Task requirements: Find the line in the data below that contains "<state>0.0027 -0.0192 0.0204". Return that line and all the lines after it, unchanged.

Given material:
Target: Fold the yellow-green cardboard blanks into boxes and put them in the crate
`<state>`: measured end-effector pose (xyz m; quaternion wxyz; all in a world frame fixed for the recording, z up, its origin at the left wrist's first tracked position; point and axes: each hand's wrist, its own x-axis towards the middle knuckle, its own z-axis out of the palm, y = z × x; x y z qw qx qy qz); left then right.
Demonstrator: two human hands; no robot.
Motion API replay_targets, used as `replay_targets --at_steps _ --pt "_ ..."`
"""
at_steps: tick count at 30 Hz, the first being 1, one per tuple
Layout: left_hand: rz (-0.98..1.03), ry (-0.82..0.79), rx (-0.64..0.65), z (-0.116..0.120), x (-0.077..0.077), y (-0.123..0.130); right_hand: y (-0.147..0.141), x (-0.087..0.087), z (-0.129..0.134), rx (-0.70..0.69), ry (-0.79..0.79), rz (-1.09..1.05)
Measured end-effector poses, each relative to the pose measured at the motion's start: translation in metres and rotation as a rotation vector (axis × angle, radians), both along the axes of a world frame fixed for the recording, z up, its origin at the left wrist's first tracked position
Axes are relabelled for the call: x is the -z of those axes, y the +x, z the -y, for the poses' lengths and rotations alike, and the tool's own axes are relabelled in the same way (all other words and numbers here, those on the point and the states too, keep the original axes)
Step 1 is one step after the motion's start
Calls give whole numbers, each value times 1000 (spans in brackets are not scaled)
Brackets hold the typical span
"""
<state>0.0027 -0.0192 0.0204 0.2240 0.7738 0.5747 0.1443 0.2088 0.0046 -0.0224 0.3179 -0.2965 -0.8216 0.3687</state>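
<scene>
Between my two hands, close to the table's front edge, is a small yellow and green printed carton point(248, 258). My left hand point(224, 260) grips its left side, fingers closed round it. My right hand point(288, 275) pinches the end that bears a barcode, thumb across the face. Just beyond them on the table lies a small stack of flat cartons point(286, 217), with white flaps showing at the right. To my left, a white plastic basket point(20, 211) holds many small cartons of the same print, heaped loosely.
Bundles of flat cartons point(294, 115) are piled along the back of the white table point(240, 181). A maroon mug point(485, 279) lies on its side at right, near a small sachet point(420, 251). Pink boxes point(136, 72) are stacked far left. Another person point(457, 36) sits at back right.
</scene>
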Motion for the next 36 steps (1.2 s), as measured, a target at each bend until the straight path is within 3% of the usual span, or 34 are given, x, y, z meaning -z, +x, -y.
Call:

Problem solution:
<state>0.0027 -0.0192 0.0204 0.2240 0.7738 0.5747 0.1443 0.2088 0.0046 -0.0224 0.3179 -0.2965 -0.8216 0.3687</state>
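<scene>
Between my two hands, close to the table's front edge, is a small yellow and green printed carton point(248, 258). My left hand point(224, 260) grips its left side, fingers closed round it. My right hand point(288, 275) pinches the end that bears a barcode, thumb across the face. Just beyond them on the table lies a small stack of flat cartons point(286, 217), with white flaps showing at the right. To my left, a white plastic basket point(20, 211) holds many small cartons of the same print, heaped loosely.
Bundles of flat cartons point(294, 115) are piled along the back of the white table point(240, 181). A maroon mug point(485, 279) lies on its side at right, near a small sachet point(420, 251). Pink boxes point(136, 72) are stacked far left. Another person point(457, 36) sits at back right.
</scene>
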Motion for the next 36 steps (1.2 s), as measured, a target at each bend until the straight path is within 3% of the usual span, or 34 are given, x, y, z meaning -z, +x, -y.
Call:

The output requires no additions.